It also meant more laundry, though not just more of it. Tri-suits couldn’t be treated like towels. Compression socks couldn’t go in with the general wash. Gear had to be sorted, cleaned, dried and returned to use.
These were small things, but they happened often enough to become part of the structure of our life.
We started this 10 years ago. At first, triathlon sat somewhere between a hobby and an obsession. Then, gradually, it became one of the things around which our days and weekends were organized.
The role of “watcher” isn’t passive
When my husband first got into the sport, I joined mostly because I would barely see him otherwise. He was always training, so I started racing, too. For a while, we did Olympic-distance races together. Then he moved into longer distances. I stopped racing. He kept going. Over time, I became the person who watched.
That role sounds passive from the outside, but it wasn’t. I was there with him from the start of the day to the end. I remember standing in the dark before sunrise, watching him and the other competitors enter the water. Then came the long hours of waiting and tracking, figuring out where to stand, when to move and how to catch him for a few seconds before he disappeared again on the bike or run.
Most of the time, we weren’t staying near the race venue, so I walked everywhere. Sometimes I covered miles between points, trying to see him on the bike, catch him again on the run and still make it to the finish in time. Over the course of a race day, I often walked close to a half-marathon distance myself. Eventually, I learned how to read a course, how to move ahead of him and how not to miss the one moment I’d get.
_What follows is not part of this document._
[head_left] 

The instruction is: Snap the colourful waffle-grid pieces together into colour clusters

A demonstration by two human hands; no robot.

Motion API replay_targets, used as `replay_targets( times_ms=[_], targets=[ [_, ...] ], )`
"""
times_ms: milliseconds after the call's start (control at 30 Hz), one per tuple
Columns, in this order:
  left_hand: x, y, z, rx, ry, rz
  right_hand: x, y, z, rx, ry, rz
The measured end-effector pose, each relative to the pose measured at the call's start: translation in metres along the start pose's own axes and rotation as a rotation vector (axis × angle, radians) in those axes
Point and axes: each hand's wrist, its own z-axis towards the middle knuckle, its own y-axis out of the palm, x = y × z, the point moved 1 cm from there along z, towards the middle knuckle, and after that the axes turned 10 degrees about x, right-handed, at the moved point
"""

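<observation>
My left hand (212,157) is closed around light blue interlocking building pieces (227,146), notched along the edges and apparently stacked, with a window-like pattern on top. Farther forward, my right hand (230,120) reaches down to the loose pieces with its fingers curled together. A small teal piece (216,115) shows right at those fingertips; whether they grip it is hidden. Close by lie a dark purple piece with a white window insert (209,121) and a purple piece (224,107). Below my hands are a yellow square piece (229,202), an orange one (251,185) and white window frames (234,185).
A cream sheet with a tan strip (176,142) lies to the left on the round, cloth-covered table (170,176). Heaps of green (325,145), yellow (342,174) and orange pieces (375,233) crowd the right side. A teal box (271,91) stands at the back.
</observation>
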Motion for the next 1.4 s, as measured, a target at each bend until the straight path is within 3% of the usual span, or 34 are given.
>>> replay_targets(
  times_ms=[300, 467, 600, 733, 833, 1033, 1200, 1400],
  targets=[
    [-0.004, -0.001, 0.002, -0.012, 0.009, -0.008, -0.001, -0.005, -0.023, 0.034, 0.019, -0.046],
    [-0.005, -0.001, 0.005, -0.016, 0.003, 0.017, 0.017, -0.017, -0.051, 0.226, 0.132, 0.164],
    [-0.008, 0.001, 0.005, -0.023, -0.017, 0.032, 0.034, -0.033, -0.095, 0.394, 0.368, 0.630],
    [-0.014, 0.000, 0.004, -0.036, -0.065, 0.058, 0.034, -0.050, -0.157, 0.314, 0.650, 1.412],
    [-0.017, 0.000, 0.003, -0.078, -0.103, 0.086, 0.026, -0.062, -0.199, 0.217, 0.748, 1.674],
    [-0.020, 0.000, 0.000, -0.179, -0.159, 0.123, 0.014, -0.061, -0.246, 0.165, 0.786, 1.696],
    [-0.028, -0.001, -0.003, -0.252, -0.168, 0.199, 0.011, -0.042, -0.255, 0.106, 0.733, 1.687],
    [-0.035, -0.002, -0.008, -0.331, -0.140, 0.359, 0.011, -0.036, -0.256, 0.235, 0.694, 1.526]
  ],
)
Making it to the finish line with the kids
Then we had children, Tim and Ivy, and the whole thing became harder. As a family, we couldn’t always make it to the swim start anymore, but we always made it to the finish line. That now meant pushing a stroller over uneven ground, across grass, up slopes and over bridges while carrying milk bottles, diapers, snacks, extra clothes and whatever else we might need for the day.
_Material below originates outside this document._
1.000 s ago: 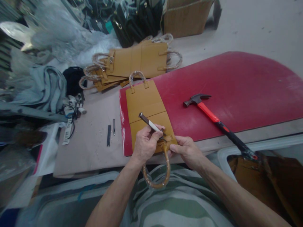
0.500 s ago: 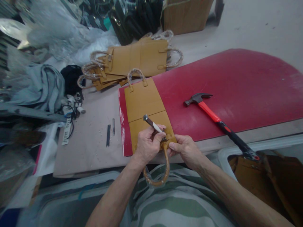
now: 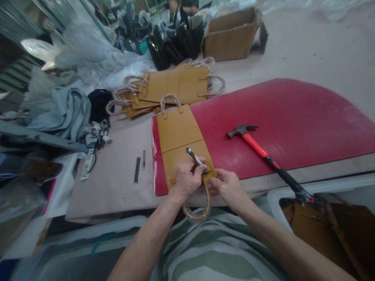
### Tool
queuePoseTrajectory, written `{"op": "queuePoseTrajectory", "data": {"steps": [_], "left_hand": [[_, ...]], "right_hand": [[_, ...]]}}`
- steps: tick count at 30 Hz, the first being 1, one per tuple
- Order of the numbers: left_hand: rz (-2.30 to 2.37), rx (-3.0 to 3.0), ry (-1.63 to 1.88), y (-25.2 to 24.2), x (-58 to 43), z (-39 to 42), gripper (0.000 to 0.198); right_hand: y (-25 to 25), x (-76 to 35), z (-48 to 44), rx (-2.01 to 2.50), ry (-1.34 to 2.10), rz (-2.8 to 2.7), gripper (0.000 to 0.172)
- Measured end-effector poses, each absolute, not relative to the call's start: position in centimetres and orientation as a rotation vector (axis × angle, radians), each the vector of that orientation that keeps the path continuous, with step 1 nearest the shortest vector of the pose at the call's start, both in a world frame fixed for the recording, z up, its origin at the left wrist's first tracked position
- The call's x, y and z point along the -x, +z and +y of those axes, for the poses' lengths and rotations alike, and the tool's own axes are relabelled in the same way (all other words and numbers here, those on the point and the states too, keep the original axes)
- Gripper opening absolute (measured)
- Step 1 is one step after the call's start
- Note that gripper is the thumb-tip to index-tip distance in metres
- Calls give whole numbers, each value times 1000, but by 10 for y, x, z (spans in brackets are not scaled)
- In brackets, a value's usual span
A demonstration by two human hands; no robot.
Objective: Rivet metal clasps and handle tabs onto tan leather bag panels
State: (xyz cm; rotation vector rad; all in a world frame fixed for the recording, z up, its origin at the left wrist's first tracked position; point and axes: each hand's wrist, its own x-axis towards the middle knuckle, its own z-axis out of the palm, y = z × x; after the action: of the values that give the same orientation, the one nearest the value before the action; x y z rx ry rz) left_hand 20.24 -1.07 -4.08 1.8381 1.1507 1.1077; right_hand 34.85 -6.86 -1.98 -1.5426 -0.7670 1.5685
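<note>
A tan leather bag panel (image 3: 178, 128) lies on the red mat, with plastic-wrapped handles at its far and near ends. My left hand (image 3: 188, 178) is closed around a metal hand punch (image 3: 193, 155) wrapped in white at its middle. The punch leans over the panel's near right corner, and its lower tip is hidden by my fingers. My right hand (image 3: 230, 187) pinches that corner between thumb and fingers, beside the base of the near handle (image 3: 208, 201). This handle hangs over the table edge towards me.
A claw hammer (image 3: 265, 154) rests on the red mat (image 3: 293, 117), its grip reaching past the table edge. Two small dark tools, one a flat strip (image 3: 137, 170), lie left. Behind are stacked tan panels (image 3: 175, 84), black bags (image 3: 170, 48) and a cardboard box (image 3: 231, 39). A bin (image 3: 275, 199) stands right.
The view has tilted up, showing more of the far table. The punch stands slightly more upright and a little further right over the panel. Both hands keep their holds.
</note>
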Motion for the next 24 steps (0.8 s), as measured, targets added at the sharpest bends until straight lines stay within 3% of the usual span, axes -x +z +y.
{"op": "queuePoseTrajectory", "data": {"steps": [8,10,14,17,20,24], "left_hand": [[1028,-2050,1173,-52,-204,-18,13],[1016,-2064,1156,-53,-204,-18,12],[1042,-2083,1144,-53,-205,-19,10],[1055,-2104,1155,-51,-208,-20,8],[1051,-2114,1150,-49,-210,-20,9],[1057,-2095,1135,-49,-211,-19,10]], "right_hand": [[-11,-374,-83,1664,1501,-994,22],[-12,-394,-87,1760,1260,-1178,27],[-14,-452,-87,1972,432,-1473,39],[-11,-488,-77,2103,116,-1691,34],[-5,-501,-65,2215,465,-1535,10],[6,-494,-51,2140,1021,-1236,20]]}}
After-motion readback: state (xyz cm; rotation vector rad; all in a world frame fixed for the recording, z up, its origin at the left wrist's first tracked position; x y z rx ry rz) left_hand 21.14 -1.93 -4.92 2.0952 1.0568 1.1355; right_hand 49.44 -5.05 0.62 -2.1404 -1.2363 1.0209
By then, supporting my husband was no longer just a matter of showing up. It required planning, timing and constant adjustment. The terrain, the weather, the children, the food and the pacing of the day all had to be considered. Everything had to be managed so we could meet him at the finish line without the day unravelling before that moment arrived.
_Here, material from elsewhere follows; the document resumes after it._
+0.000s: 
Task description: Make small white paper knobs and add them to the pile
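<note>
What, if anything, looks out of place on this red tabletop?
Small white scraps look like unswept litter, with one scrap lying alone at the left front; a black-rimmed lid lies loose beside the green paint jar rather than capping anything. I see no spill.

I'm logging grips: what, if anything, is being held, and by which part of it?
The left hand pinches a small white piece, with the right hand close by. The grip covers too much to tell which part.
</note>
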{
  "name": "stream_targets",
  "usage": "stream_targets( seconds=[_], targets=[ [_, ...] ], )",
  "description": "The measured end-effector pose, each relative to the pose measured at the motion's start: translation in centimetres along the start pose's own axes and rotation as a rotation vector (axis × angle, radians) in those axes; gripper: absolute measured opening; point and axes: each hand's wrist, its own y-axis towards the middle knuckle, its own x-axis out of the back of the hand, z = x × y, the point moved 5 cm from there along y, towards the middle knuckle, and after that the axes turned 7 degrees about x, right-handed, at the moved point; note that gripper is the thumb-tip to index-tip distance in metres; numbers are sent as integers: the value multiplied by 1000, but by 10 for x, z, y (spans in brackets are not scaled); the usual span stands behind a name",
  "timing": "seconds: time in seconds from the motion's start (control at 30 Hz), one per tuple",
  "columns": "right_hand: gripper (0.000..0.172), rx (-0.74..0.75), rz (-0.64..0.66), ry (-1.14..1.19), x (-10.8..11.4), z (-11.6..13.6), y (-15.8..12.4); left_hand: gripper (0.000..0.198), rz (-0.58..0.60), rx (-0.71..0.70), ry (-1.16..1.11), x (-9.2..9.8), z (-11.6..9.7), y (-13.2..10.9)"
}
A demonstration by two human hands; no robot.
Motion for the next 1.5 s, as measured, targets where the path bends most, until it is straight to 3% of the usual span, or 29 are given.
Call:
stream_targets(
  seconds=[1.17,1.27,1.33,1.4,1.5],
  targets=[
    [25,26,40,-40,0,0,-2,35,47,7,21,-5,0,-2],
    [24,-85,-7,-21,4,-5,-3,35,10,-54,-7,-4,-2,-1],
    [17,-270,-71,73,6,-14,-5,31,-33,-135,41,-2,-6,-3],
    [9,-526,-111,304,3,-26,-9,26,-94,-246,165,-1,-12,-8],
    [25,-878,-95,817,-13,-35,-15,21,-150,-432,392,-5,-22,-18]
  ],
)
Returning to the full distance after 10 years
This year marked 10 years since my husband first started triathlon. It also marked a return to the full distance, this time with two children in the picture. It was his return to this race, but it was also mine. I was returning to the distance, too, not as the person racing but as the person who had once organized herself around it and was now wondering whether our family could do that again.
I wasn’t sure. I thought about the schedule, the training, the weekends and the sheer weight of another long race day. But the children were older now, and something about the timing felt possible. So we said yes.
It felt less like a family operation held together by logistics and more like a family day at a sporting event. Something that was actually fun.
This time, our hotel was at the race venue. There were no long walks pushing a stroller across town, no bags packed for an entire day away from shelter. We could have breakfast downstairs. When the children got tired, I could bring them back to the room to rest. Then we could go back out and catch my husband on the run.
We were still out there for more than 10 hours with two children, but it felt lighter. Not easy, but lighter. For the first time, it felt less like a family operation held together by logistics and more like a family day at a sporting event. Something that was actually fun.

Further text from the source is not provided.